One approach might include federal scholarships that cover a significant amount of the cost of medical education if the candidate selects a primary care path. Such a program could be especially useful in conjunction with innovative curricula that defy the current pedagogical trend toward producing superspecialized physicians and researchers. One such curriculum is the Family Medicine Accelerated Track (F-MAT) at Texas Tech University School of Medicine, an accelerated 3-year M.D. program designed to increase the number of family medicine practitioners while imposing less debt and offering a focused and practical curriculum. Unfortunately, F-MAT is unique, and such programs are unlikely to proliferate widely without federal support.

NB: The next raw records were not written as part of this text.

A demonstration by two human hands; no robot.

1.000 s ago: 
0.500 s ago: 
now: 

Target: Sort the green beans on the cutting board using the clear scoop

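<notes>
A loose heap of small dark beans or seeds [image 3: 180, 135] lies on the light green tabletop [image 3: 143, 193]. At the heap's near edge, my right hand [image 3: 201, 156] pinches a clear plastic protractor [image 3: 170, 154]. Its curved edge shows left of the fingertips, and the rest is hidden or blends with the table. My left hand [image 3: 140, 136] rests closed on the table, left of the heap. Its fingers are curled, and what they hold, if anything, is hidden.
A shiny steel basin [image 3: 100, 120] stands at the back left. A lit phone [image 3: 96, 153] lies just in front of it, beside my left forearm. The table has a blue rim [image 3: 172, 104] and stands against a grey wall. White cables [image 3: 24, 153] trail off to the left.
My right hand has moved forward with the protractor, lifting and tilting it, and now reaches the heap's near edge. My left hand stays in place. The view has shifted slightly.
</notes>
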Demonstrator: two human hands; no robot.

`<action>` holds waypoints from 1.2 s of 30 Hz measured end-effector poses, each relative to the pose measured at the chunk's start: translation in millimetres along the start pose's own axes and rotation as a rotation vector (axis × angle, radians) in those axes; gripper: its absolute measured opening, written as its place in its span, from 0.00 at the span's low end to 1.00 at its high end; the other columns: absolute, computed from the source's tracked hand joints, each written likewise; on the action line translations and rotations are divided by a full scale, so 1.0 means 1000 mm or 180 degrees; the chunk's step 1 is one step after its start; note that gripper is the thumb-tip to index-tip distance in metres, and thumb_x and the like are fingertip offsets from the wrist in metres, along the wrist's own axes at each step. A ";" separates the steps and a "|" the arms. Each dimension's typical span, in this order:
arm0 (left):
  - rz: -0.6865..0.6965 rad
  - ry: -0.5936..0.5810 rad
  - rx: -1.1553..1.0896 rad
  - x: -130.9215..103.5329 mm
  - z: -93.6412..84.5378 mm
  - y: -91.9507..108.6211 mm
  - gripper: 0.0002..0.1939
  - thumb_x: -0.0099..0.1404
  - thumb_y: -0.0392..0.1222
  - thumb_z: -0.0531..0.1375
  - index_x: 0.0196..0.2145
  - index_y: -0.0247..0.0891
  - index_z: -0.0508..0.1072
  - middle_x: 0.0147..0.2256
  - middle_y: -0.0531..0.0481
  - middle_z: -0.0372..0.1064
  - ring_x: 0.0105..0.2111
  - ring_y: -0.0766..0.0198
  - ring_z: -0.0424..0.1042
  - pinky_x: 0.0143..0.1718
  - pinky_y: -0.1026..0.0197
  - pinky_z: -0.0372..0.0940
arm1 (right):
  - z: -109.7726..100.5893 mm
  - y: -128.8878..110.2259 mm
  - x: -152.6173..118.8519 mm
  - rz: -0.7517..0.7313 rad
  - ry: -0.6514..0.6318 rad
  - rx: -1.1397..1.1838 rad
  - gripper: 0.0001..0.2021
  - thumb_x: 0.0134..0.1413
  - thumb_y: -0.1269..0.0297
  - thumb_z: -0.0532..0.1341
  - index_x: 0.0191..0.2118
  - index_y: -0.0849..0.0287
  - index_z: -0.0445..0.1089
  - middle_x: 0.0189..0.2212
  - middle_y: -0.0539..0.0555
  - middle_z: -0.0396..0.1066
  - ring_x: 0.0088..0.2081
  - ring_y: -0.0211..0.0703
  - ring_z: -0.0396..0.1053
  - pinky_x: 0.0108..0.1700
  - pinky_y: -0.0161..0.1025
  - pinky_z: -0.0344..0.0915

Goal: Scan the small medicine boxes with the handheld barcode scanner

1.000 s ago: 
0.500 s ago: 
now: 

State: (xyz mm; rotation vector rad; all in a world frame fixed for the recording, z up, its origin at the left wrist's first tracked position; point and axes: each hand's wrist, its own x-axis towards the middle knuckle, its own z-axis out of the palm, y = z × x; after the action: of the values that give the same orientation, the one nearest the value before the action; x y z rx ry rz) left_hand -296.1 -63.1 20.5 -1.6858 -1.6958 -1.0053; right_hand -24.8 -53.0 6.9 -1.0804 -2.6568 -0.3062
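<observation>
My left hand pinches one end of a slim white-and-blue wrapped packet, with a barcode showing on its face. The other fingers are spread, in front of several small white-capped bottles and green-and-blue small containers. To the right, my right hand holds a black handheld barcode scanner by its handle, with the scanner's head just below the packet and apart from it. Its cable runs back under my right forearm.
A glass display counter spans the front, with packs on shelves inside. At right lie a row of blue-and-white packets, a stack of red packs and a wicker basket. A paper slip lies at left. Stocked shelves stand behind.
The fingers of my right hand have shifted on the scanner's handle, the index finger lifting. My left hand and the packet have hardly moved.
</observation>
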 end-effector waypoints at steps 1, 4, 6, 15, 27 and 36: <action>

Graduate medical education (GME) also presents an opportunity to improve the sustainability of the primary care system. Although academic medical centers are the hub for most clinical advances and breakthroughs, they are often very expensive or even inappropriate settings for physicians wishing to practice primary care. If the ultimate goal is for patients to avoid the highly specialized tertiary care inpatient setting, then it makes sense to have residency opportunities in less-intensive settings in which primary care physicians would actually practice. Although health policy experts are divided over whether the current allotment of GME slots that are funded by the federal government will be sufficient to meet future demand, one thing is clear: giving control of all GME slots to academic medical centers is probably not the best mechanism for recruiting, training, and dispersing a primary care workforce to meet the needs of the population, especially in rural and underserved areas.
Finally, the Center for Medicare and Medicaid Innovation (CMI) cannot be promoted enough. The CMI is probably the single most overlooked important advancement in the ACA. It is the nexus from which our delivery system may transform into an integrated and sustainable network that can harness and scale up many of the innovations that are already in place but are scattered around the country. If the CMI does its job correctly, Congress will have a creative playbook ready to use. Supporting and closely monitoring the CMI should be a top priority for anyone interested in transformational reform.
This is certainly not an all-encompassing game plan — it's simply the expression of one physician-politician's wish to engage our legislative body in matters that can make a major difference in Americans' lives. My greatest fear is that what may get lost amid the angry threats of "repeal and replace" and endless oversight hearings is our best chance to improve on the historic opportunities afforded us by the ACA.
This article (10.1056/NEJMp1014256) was published on January 19, 2011, at NEJM.org.
Disclosure forms provided by the author are available with the full text of this article at NEJM.org.
Source Information
Dr. McDermott is a U.S. representative (D-WA).